アライアンスの時代、それぞれの企業文化の中で、異なる仕事のやり方をしてきた人たちが率直に意見を交わし、何ができるかを探っていく。そのためには一人ひとりがプロ人材にならないといけない。即断即決できる専門性、メンバーを束ね、即実行できる人間力を兼ね備えたプロ人材が必要だ。
「自ら考え、行動できる人財」「新分野に自ら挑戦し、やり切る、タフな人財」「職位はゴールではない、成長し続ける人財」を育成するため、拡大期にできた教育、人事制度を大きく見直していきたい。この変革期に、3割近い幹部職、基幹職、組合員が変わり切れていない人がいるのが実態だ。

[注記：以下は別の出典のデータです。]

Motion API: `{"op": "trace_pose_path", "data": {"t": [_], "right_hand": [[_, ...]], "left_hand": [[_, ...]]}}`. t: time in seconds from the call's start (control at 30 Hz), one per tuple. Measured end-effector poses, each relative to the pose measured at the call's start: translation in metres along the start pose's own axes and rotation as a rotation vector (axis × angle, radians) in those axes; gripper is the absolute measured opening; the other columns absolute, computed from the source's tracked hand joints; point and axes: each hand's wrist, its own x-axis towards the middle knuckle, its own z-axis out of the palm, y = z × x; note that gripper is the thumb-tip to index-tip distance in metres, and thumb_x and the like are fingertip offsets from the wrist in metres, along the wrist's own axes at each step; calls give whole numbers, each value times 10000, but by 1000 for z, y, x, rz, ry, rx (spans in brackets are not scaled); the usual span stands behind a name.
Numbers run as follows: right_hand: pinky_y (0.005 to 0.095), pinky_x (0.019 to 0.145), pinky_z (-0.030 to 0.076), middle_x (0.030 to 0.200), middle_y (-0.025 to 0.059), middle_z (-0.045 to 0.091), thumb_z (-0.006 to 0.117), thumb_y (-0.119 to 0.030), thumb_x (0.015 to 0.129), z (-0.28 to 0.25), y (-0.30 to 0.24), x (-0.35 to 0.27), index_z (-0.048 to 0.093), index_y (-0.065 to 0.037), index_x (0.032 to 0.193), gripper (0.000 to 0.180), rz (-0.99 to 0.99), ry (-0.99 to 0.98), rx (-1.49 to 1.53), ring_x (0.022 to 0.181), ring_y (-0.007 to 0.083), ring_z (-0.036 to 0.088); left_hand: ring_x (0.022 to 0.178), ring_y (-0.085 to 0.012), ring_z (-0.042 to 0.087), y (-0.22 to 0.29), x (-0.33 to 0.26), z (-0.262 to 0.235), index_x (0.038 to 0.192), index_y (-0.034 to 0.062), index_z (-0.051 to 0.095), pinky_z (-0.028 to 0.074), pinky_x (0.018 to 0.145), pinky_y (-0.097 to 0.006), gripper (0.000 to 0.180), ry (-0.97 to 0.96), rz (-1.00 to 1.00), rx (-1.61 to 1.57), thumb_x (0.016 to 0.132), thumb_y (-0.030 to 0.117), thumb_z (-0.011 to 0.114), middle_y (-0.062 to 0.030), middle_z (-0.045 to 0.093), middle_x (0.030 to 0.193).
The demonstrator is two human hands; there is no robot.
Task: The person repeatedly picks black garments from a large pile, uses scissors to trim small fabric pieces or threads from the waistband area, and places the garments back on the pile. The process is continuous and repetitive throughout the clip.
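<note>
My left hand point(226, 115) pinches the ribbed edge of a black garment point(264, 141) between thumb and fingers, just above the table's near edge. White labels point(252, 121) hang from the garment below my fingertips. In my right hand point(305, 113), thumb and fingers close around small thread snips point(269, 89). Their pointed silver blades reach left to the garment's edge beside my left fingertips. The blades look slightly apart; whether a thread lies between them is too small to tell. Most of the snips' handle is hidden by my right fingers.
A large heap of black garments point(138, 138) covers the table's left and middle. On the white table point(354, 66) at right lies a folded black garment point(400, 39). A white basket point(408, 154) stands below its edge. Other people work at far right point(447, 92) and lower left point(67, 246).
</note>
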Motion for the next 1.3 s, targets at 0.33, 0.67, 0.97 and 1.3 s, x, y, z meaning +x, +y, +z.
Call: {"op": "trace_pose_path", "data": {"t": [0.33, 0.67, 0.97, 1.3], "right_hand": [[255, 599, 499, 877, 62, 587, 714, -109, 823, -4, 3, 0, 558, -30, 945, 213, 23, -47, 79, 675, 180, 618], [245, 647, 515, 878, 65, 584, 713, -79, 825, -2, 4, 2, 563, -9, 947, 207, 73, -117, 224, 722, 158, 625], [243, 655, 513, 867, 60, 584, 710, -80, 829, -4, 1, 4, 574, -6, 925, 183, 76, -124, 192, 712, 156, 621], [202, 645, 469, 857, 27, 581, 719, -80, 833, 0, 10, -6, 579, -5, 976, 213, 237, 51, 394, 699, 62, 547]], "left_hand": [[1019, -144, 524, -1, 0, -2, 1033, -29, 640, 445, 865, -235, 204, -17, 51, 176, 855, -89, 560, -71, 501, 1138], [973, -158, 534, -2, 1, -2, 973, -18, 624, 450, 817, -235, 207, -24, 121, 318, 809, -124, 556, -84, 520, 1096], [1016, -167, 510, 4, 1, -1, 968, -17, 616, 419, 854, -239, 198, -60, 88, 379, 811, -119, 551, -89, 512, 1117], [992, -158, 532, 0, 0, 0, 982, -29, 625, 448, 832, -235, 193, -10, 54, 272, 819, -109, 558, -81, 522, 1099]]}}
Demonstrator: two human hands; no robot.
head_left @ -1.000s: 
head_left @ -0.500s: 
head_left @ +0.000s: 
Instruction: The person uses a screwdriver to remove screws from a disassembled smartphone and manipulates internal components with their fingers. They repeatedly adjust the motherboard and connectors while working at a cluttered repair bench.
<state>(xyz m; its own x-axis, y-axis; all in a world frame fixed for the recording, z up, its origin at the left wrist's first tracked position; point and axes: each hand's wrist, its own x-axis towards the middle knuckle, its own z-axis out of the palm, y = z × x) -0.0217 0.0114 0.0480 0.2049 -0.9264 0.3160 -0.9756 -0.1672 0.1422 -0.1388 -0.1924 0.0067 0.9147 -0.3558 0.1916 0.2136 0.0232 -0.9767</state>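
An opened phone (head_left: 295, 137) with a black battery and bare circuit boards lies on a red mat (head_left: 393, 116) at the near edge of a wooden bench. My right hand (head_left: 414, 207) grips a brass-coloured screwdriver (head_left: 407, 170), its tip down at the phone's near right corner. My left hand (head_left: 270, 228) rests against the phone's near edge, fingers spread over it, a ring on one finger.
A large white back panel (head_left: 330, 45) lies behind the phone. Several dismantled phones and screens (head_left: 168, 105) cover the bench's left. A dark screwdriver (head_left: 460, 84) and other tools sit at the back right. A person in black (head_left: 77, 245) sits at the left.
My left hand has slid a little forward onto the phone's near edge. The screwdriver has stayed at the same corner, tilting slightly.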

年齢や資格に関係なく、頑張っている人を正しく評価できる「おてんとう人事」を進める。常に目指す人(先輩)を超える努力をし、自分を超える後輩を育てる風土を作っていきたい。
だからこそ、今のトヨタに現場主義を取り戻したいと考えている。大変革期を生き抜くためには、もう一度、創業期に立ち返り、全員が変化に立ち向かうプロになる必要がある。社員手帳を新たに配布したのも、豊田綱領やTPS、原価低減を従業員一人ひとりが深く理解し、業務に遂行して欲しいからだ。
どのような時代になっても、モノづくりにお中心は「人」です。トヨタが持続的に成長してくため、人財育成に全力で取り組んでいきたい。